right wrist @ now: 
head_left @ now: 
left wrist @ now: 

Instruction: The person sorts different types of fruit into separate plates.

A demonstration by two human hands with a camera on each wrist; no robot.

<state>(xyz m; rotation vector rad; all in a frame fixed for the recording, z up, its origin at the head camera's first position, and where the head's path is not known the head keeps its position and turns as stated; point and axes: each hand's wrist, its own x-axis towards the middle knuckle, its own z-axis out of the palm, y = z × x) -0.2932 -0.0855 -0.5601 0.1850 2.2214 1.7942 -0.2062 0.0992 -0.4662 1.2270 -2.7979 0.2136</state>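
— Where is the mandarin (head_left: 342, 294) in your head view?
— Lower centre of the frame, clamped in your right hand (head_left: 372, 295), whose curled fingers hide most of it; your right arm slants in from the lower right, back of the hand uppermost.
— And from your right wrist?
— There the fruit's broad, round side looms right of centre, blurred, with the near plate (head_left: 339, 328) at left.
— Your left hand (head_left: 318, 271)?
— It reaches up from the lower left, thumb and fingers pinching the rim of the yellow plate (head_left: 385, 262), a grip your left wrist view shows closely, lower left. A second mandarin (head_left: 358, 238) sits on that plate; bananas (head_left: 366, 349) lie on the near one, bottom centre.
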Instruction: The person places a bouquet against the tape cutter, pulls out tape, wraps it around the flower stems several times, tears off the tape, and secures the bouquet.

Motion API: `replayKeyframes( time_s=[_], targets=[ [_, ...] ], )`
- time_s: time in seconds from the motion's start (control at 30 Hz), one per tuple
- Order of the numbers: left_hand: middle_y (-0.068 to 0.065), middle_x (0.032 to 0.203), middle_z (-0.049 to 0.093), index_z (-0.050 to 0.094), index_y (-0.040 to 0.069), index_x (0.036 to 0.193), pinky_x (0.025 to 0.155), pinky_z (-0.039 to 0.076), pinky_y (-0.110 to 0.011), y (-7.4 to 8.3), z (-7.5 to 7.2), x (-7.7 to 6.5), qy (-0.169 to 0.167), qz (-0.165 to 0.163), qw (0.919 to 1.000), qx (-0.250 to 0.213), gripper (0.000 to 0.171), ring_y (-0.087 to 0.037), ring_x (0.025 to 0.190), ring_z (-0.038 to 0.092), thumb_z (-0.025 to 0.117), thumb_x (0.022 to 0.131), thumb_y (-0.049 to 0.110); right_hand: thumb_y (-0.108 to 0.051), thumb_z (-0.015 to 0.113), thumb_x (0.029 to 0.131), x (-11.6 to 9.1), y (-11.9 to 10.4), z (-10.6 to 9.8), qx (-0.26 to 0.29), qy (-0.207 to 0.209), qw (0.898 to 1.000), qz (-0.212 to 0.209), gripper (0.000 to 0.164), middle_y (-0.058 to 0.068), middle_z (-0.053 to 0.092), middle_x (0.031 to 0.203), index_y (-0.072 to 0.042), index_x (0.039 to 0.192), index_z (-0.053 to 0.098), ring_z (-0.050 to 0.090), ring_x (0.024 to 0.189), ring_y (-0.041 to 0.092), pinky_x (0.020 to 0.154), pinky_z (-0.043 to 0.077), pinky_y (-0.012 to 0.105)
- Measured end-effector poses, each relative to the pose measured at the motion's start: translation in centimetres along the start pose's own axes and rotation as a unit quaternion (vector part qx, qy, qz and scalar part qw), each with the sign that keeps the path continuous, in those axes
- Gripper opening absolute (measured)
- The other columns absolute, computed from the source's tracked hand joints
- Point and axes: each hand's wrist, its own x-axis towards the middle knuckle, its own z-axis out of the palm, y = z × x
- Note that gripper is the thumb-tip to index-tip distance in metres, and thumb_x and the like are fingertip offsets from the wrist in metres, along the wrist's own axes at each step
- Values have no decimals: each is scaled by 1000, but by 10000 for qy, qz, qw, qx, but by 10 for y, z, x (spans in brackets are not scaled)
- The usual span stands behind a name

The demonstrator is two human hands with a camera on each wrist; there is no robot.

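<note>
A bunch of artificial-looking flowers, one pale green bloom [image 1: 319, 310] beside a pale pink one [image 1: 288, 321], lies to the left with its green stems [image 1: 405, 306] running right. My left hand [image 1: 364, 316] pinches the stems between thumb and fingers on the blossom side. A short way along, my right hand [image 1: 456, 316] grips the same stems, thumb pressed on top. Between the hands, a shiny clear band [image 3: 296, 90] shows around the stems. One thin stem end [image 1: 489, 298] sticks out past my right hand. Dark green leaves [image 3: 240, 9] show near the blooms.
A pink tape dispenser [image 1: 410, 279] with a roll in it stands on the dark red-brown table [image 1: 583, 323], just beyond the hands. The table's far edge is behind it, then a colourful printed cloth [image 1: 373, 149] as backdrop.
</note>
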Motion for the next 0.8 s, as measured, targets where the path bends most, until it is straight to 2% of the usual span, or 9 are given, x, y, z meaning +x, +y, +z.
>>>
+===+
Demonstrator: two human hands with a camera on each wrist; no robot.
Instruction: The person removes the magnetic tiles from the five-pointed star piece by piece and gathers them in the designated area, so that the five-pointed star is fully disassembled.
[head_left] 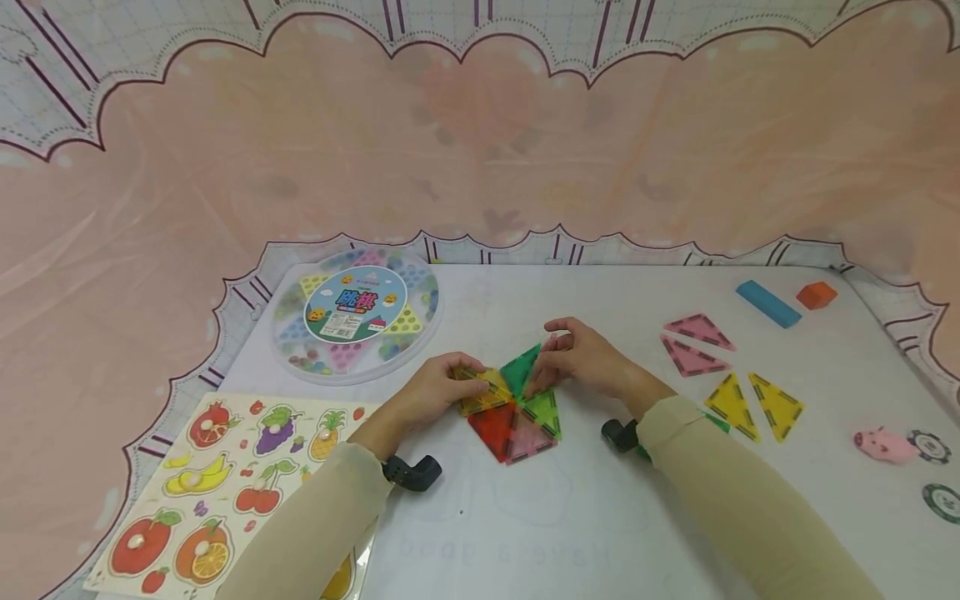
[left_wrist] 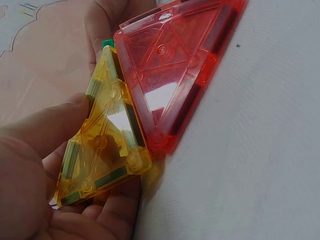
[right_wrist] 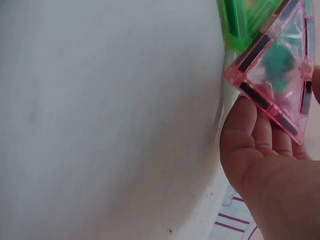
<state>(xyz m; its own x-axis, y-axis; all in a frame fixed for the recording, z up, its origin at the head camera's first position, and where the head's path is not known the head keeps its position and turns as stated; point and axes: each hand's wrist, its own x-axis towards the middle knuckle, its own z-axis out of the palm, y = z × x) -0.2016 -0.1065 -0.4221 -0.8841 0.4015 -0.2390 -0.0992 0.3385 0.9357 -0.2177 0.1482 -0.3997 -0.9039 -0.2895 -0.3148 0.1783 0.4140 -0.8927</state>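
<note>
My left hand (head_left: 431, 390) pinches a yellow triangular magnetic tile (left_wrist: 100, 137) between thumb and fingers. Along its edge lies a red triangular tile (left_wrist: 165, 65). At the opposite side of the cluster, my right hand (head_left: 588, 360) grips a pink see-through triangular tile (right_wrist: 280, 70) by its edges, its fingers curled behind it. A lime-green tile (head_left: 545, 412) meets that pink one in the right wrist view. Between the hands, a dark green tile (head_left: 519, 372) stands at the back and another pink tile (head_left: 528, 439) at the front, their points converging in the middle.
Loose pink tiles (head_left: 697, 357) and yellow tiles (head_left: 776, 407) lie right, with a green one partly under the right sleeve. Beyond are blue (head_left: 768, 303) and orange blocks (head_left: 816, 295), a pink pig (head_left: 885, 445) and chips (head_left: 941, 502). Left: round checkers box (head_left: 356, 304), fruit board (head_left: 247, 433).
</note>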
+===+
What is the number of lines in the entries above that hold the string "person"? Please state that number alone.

3